ECLI:NL:RBGEL:2021:7344
Rechtbank Gelderland
- Tussenuitspraak
- Rechtspraak.nl
Tussenuitspraak inzake vordering tot uitstel van voorwaardelijke invrijheidstelling na veroordeling wegens moord, verkrachting en doodslag
In deze tussenuitspraak van de Rechtbank Gelderland, gedateerd 20 augustus 2021, wordt een vordering tot uitstel van voorwaardelijke invrijheidstelling behandeld. De veroordeelde, die in 2008 is aangehouden voor ernstige delicten waaronder moord en verkrachting, zou op 26 juli 2021 voorwaardelijk in vrijheid worden gesteld.

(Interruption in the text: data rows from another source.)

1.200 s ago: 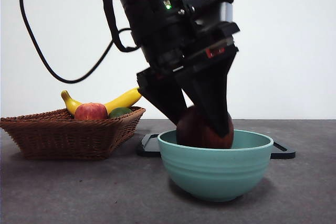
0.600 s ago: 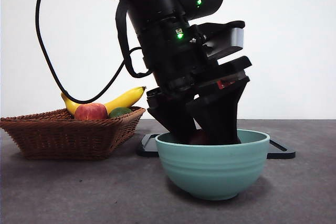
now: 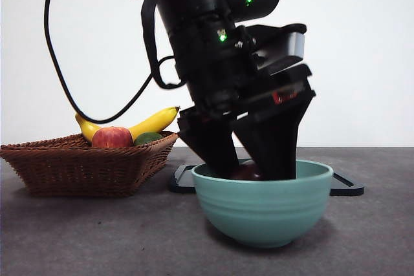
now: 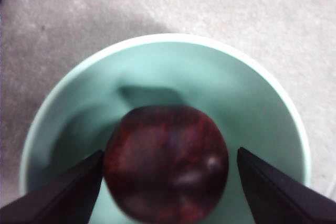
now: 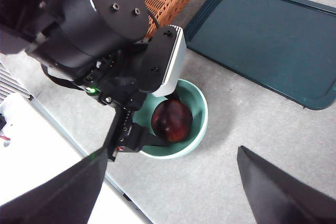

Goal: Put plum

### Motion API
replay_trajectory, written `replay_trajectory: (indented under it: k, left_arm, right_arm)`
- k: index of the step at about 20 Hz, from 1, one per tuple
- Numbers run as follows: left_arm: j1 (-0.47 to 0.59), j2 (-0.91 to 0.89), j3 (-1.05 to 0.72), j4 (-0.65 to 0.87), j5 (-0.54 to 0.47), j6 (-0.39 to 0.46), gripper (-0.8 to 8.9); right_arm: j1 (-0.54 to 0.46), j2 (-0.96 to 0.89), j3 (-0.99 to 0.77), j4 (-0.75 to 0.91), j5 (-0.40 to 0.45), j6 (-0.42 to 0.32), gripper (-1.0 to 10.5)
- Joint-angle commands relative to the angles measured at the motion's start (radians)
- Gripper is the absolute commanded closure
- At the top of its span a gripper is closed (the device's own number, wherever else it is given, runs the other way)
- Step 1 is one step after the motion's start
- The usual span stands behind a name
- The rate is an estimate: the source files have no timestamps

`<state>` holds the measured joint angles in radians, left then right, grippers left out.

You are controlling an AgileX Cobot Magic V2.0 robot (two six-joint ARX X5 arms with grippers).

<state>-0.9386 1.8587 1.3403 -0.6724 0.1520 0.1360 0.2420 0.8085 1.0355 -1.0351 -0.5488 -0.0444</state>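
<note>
The plum [image 4: 165, 166], dark maroon and glossy, lies inside the teal bowl [image 3: 262, 211]. Only its top shows over the rim in the front view [image 3: 246, 172]. My left gripper [image 3: 249, 174] reaches down into the bowl, one jaw on each side of the plum. In the left wrist view the jaws stand slightly apart from the plum, with a gap on one side, so the gripper is open. The right wrist view shows the plum [image 5: 171, 120] in the bowl [image 5: 201, 109] from high above. My right gripper [image 5: 170, 182] is open and empty up there.
A wicker basket [image 3: 84, 163] stands at the left with a banana [image 3: 155, 121], a red fruit [image 3: 111, 138] and a green fruit [image 3: 148, 138]. A dark flat tray [image 3: 346, 187] lies behind the bowl, also in the right wrist view [image 5: 262, 40].
My left gripper has come down with the plum, which has sunk from above the rim into the bowl. The jaws have spread a little.
</note>
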Motion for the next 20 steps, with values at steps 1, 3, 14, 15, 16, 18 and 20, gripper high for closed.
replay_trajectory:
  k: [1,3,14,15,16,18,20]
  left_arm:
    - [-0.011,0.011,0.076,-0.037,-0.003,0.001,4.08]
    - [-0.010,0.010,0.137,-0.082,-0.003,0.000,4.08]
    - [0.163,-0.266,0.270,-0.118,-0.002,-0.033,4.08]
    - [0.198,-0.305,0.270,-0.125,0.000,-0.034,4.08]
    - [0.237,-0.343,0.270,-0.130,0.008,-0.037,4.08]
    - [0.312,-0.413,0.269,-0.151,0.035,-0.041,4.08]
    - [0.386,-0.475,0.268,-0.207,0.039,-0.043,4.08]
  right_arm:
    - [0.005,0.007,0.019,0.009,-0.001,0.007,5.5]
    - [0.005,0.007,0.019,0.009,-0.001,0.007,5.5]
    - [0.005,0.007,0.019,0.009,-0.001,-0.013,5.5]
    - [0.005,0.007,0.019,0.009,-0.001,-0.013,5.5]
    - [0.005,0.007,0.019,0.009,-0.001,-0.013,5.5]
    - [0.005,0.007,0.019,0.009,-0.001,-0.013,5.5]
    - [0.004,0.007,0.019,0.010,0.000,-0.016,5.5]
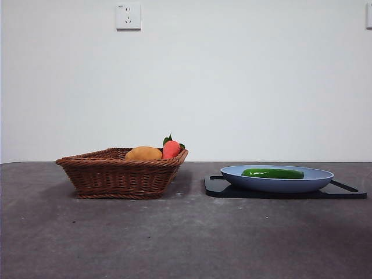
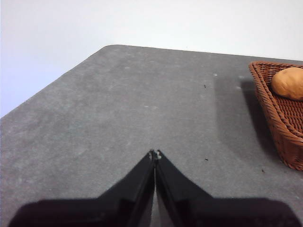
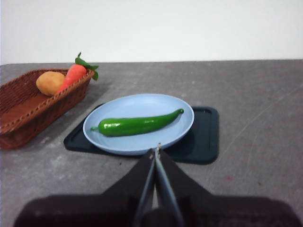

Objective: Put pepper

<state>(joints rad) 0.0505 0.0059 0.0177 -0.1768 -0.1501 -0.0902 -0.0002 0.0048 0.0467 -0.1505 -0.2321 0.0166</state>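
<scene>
Lying on the blue plate (image 3: pixel 118 144) at the right, the pepper (image 3: pixel 137 124) looks untouched; both the right gripper (image 3: pixel 155 152) facing it and the left gripper (image 2: pixel 155 154) wait with jaws closed and empty, so the right's must open before reaching.

Ahead of my right hand (image 3: pixel 156 150), glossy pepper (image 3: pixel 139 124) on smooth blue plate (image 3: pixel 177 130); woven wicker basket (image 3: pixel 28 113); matt, speckled surface (image 3: pixel 255 123).

The basket (image 2: pixel 283 113) is cut off at the left wrist view's 3 o'clock edge, hiding its far half.
</scene>
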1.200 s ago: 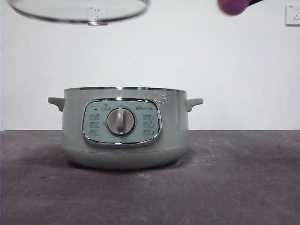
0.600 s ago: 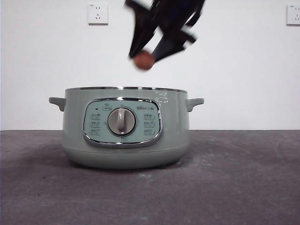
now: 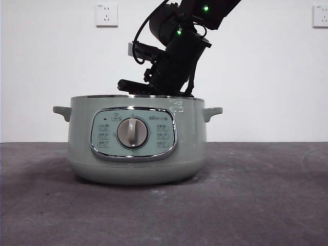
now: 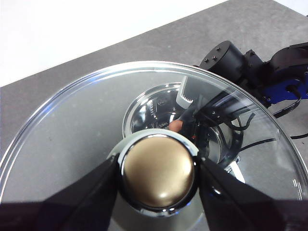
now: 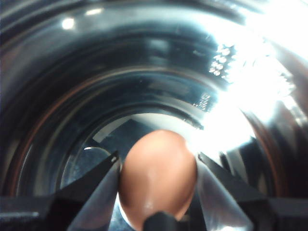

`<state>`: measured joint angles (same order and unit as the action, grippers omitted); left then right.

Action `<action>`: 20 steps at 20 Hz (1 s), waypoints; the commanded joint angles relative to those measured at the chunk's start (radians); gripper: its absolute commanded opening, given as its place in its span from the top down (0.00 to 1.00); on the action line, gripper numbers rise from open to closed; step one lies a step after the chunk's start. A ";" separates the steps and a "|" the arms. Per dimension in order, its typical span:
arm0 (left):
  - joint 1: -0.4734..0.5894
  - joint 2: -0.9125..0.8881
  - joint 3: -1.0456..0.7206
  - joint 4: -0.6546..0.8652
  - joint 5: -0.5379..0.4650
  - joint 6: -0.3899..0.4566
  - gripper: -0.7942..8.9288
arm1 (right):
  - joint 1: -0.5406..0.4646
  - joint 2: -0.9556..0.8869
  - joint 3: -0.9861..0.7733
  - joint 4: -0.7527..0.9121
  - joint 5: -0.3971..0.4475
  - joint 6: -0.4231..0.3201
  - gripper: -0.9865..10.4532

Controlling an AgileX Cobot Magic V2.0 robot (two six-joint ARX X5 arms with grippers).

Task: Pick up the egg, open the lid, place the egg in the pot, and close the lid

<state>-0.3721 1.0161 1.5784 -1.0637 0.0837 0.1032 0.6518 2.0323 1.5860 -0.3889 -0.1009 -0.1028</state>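
The sage-green pot stands open in the middle of the table. My right arm reaches down over its rim, and the jaws are hidden inside it in the front view. In the right wrist view my right gripper is shut on the brown-orange egg inside the shiny steel bowl. My left gripper is shut on the round knob of the clear glass lid and holds it high above the pot. Through the glass I see the pot's bowl and the egg.
The pot has two small side handles and a grey dial on its control panel. Grey table stretches in front and to both sides. A white wall with two sockets closes the back.
The lid rose out of the front view at top left. My right arm swung in from the top right and came down with the egg into the pot.
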 commanded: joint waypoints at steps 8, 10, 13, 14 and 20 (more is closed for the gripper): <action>-0.002 -0.014 0.016 0.030 0.029 -0.006 0.93 | 0.011 0.029 0.008 -0.021 0.000 -0.029 0.54; -0.002 -0.013 0.016 0.031 0.029 -0.005 0.93 | 0.011 -0.010 0.009 -0.007 0.003 -0.018 0.50; -0.002 -0.005 0.016 0.050 0.029 -0.005 0.93 | 0.010 -0.135 0.009 -0.024 0.034 -0.002 0.50; -0.002 0.003 0.016 0.054 0.030 -0.005 0.93 | 0.004 -0.204 0.009 -0.066 0.080 0.001 0.50; -0.003 0.129 0.016 0.119 0.108 -0.002 0.93 | -0.044 -0.601 0.009 -0.310 0.160 0.039 0.50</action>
<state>-0.3740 1.1534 1.5784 -0.9909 0.1833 0.1032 0.6075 1.4349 1.5906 -0.7029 0.0559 -0.0814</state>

De officier van justitie heeft echter verzocht om uitstel van 1.095 dagen, onderbouwd door vermoedens van psychische stoornissen bij de veroordeelde, die weigert mee te werken aan een gedegen gedragskundig onderzoek. De rechtbank oordeelt dat nader onderzoek noodzakelijk is om het recidiverisico te kunnen inschatten. De rechtbank wijst op de noodzaak van een onafhankelijk onderzoek door het NIFP, dat in de penitentiaire inrichting waar de veroordeelde verblijft zal plaatsvinden. De rechtbank heropent het onderzoek en schorst de zaak voor onbepaalde tijd, met de opdracht om deskundigen te benoemen die de persoonlijkheid van de veroordeelde zullen onderzoeken. De beslissing om de vordering tot uitstel te honoreren of af te wijzen zal pas na dit onderzoek worden genomen.